# TASK OBJECTIVE
Verbatim output, no pictures: the lines from the beginning of the material through the line with "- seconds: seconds", both ends kept.

# DATA PROVIDED
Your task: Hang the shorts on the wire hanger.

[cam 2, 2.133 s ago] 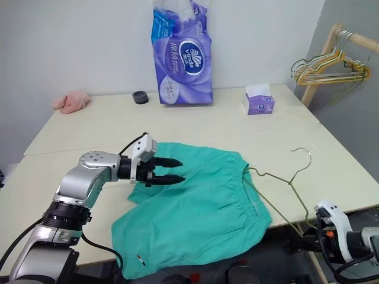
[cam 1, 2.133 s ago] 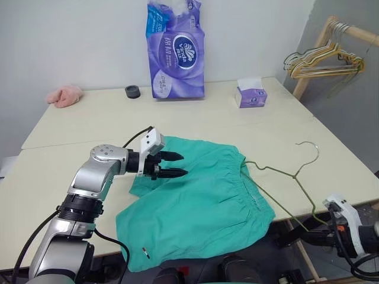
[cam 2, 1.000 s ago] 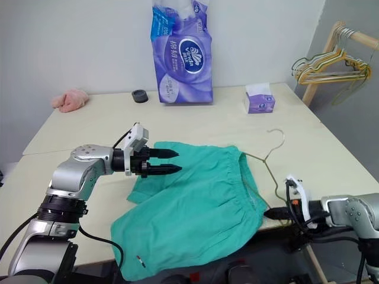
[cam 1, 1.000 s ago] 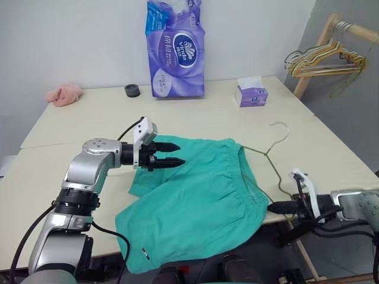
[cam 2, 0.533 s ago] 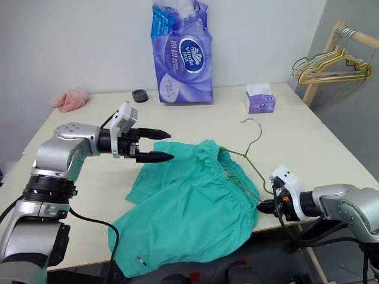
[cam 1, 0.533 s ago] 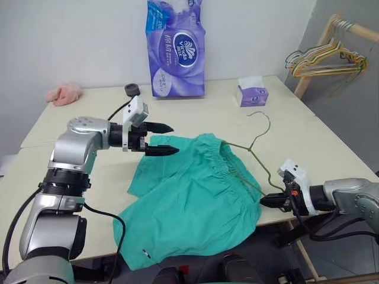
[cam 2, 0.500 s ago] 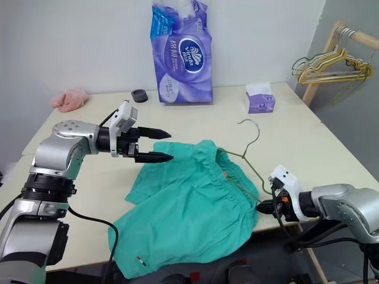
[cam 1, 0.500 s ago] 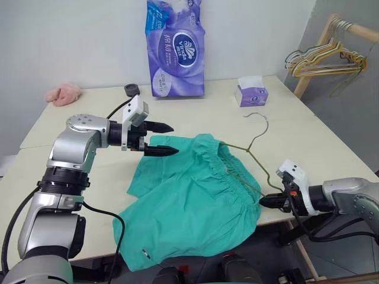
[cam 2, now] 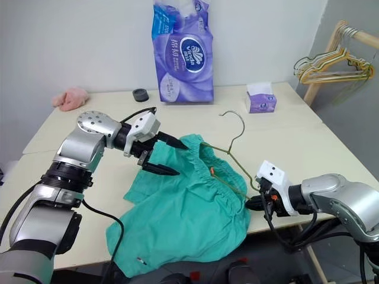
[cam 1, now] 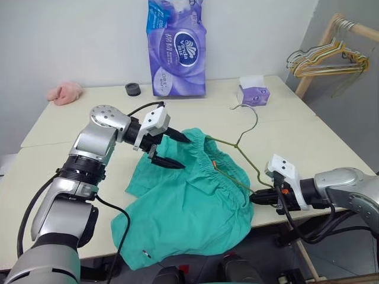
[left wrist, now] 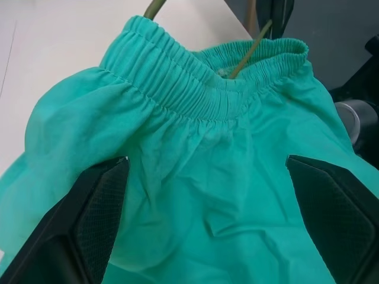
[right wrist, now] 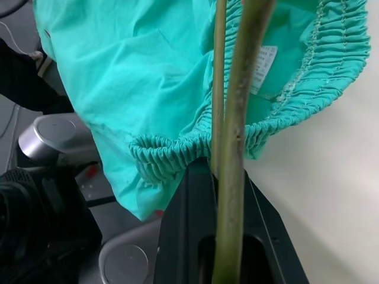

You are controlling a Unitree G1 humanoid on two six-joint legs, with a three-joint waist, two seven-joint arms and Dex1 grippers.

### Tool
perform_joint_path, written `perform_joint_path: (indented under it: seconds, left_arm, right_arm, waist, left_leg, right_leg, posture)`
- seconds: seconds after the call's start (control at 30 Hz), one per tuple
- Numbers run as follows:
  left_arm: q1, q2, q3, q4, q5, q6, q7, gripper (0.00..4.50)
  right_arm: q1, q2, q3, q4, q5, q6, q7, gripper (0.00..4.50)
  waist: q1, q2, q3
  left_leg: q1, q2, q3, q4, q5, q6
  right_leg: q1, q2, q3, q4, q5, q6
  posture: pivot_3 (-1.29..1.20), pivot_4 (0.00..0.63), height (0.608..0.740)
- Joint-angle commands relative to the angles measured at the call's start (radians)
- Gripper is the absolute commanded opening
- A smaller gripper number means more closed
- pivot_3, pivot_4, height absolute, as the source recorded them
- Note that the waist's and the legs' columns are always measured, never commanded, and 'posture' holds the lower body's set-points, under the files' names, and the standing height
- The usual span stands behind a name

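The shorts (cam 1: 189, 204) are thin, creased teal-green cloth spread over the near part of the table (cam 1: 308, 139), their front hem drooping past its edge with a small white label (cam 1: 145, 254) there. The gathered elastic waistband (cam 1: 222, 171) puckers in fine ribs and is lifted into an open loop.

The right gripper (cam 1: 256, 197), at the near right edge, is clamped on the hanger (cam 1: 237, 145) at its lower corner. The hanger is thin olive-green wire, a triangle with a curved hook (cam 1: 244, 109) pointing away from the robot; one side runs through the waistband opening. The right wrist view shows the wire (right wrist: 234, 118) pinched between the black fingers (right wrist: 192, 225), with the ribbed band just past it and a white tag (right wrist: 263, 68) sewn inside.

The left gripper (cam 1: 172, 149) hangs above the far left leg of the shorts, jaws spread wide, holding nothing. Its wrist view shows both textured pads (left wrist: 98, 210) flanking the crumpled cloth, wire entering the waistband beyond.

Farther back stand a small purple tissue box (cam 1: 253, 93), a tall glossy purple tissue pack (cam 1: 177, 50), a black ring (cam 1: 132, 90) and a fuzzy pink cloth (cam 1: 64, 93). At far right, bunched hangers (cam 1: 323, 59) hang from a wooden rail.
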Motion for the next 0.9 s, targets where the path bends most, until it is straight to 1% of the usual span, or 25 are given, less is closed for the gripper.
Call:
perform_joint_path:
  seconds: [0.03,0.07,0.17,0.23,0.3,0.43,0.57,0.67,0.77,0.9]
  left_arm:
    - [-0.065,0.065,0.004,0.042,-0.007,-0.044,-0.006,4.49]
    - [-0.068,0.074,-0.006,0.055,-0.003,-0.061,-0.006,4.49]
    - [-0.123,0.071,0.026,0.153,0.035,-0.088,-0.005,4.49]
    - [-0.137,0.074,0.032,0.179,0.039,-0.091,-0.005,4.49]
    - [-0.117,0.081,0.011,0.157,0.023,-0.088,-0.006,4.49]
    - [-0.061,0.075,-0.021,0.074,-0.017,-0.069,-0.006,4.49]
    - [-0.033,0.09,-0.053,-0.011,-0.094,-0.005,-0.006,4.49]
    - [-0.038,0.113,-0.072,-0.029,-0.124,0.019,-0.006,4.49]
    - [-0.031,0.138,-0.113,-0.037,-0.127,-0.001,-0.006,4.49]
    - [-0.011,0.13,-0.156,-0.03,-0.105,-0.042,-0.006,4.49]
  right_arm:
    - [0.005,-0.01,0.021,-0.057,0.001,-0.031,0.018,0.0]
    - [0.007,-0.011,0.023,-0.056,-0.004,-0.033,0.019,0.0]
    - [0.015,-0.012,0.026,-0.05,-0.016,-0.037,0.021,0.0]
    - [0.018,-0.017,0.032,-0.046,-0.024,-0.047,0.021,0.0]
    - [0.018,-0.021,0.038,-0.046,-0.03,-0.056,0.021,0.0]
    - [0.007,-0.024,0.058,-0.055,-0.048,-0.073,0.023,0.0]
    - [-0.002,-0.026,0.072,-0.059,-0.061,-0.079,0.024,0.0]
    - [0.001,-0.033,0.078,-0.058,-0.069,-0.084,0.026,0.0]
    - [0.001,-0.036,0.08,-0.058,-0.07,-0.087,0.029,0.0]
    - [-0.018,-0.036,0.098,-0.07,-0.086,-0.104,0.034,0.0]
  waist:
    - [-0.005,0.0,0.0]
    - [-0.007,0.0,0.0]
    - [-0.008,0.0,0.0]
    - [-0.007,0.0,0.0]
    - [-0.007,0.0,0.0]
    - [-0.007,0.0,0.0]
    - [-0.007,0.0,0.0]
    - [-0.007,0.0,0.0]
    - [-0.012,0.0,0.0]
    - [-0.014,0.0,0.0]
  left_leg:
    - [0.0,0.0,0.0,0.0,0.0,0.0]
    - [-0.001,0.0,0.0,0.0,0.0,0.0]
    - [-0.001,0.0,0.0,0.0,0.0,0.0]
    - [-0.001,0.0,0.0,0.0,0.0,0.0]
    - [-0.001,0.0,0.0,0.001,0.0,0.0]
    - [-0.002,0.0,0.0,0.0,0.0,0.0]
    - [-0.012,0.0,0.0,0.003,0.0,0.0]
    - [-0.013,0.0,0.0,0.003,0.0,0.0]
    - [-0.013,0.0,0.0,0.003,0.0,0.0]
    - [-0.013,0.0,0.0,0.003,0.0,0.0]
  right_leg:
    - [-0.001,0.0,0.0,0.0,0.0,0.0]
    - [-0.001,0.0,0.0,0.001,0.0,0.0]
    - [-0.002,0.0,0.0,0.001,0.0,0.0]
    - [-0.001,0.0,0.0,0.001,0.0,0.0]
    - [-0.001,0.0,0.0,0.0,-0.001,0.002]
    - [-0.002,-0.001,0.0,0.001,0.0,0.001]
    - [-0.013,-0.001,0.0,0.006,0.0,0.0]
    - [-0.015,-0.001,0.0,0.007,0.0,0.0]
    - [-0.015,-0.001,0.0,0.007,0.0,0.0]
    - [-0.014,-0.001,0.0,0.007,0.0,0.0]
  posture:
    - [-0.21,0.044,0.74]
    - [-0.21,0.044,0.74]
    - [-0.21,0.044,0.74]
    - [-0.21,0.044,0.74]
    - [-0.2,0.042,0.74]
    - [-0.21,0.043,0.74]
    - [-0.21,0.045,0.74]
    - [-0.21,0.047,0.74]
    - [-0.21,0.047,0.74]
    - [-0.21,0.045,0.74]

# RESPONSE BELOW
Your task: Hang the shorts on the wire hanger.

[cam 2, 2.133 s ago] 
[cam 1, 2.133 s ago] 
[cam 2, 1.000 s ago] 
[cam 1, 1.000 s ago] 
[cam 2, 0.533 s ago] 
[cam 1, 0.533 s ago] 
[cam 2, 0.500 s ago] 
[cam 1, 0.500 s ago] 
[cam 2, now] 
[cam 1, now] 
[left wrist, now] 
[right wrist, now] 

You are controlling a Unitree G1 humanoid on two six-joint legs, with a three-joint waist, two seven-joint arms and Dex1 grippers.

### Tool
perform_joint_path, written `perform_joint_path: (indented under it: seconds, left_arm, right_arm, waist, left_leg, right_leg, posture)`
- seconds: seconds after the call's start (control at 30 Hz), one per tuple

Nothing else is needed to finish the exercise.